Yellowstone has kept repeating the same warning because the same mistake keeps happening: bison are wild animals, and visitors are supposed to stay at least 25 yards away from them and other large animals. The park says wildlife can become dangerous when people do not respect that space, a reminder that close viewing is not harmless sightseeing but a direct trigger for injuries.

The June 26 encounter was not an isolated event. On May 4, 2025, a 47-year-old man from Cape Coral, Florida, was injured by a bison in Yellowstone, the first reported bison injury of that year. On June 10, 2025, a 30-year-old man from Randolph, New Jersey, was injured by a bison in the Upper Geyser Basin at Old Faithful. On June 1, 2024, an 83-year-old woman from Greenville, South Carolina, was seriously injured by a bison near Yellowstone Lake.
Yellowstone said in May 2025 that there had been two reported bison injuries in 2024 and one in 2023, a tally that shows the hazard is not rare or unpredictable inside one of the nation’s busiest parks. The pattern is especially important in peak travel season, when more visitors crowd roads, overlooks and thermal areas and some press in too close for a photo or a better look.
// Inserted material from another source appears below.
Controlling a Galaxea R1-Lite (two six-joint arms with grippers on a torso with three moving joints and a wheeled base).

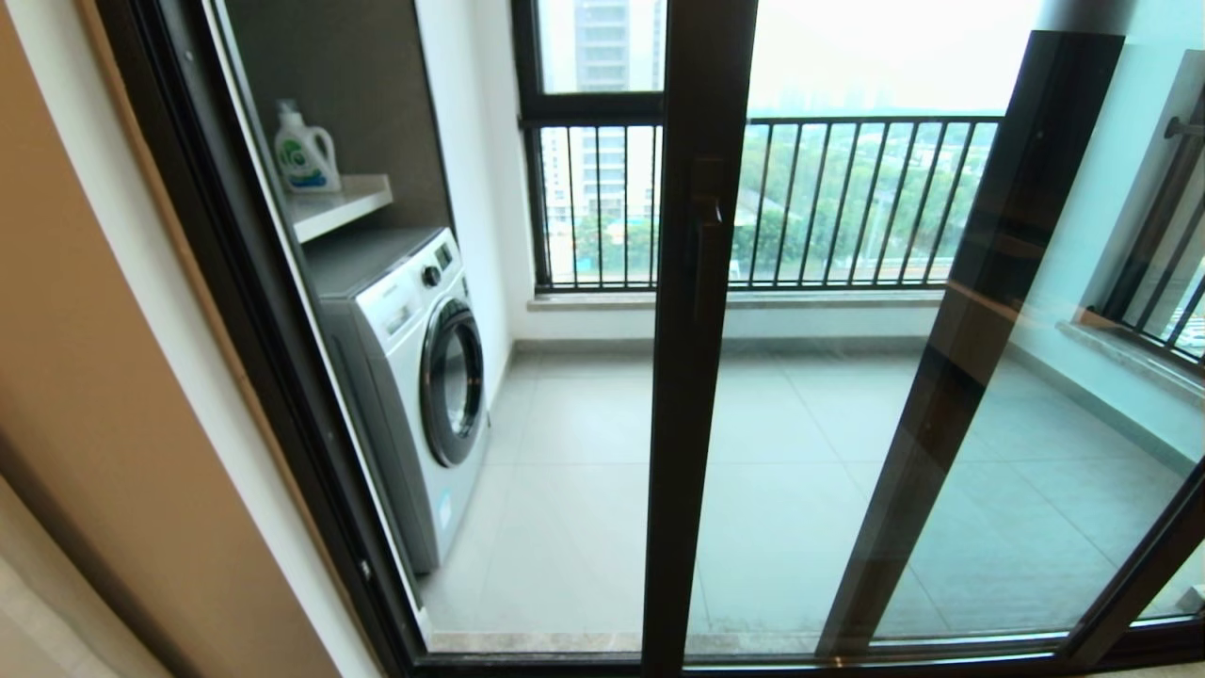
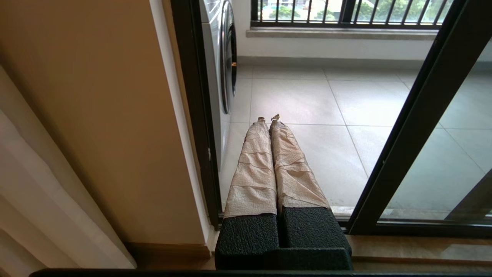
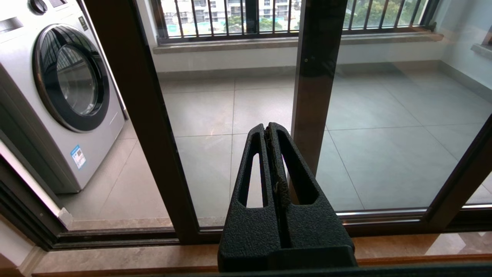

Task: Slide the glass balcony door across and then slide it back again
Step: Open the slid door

For Yellowstone visitors, the safety message is simple and strict: bison are not props, pets or backdrops, and 25 yards is the minimum distance that keeps a person out of the animal’s immediate space. The newest injury near Mud Volcano, just north of Fishing Bridge, added another case to a long-running safety problem that park officials keep trying to stop before it turns serious again.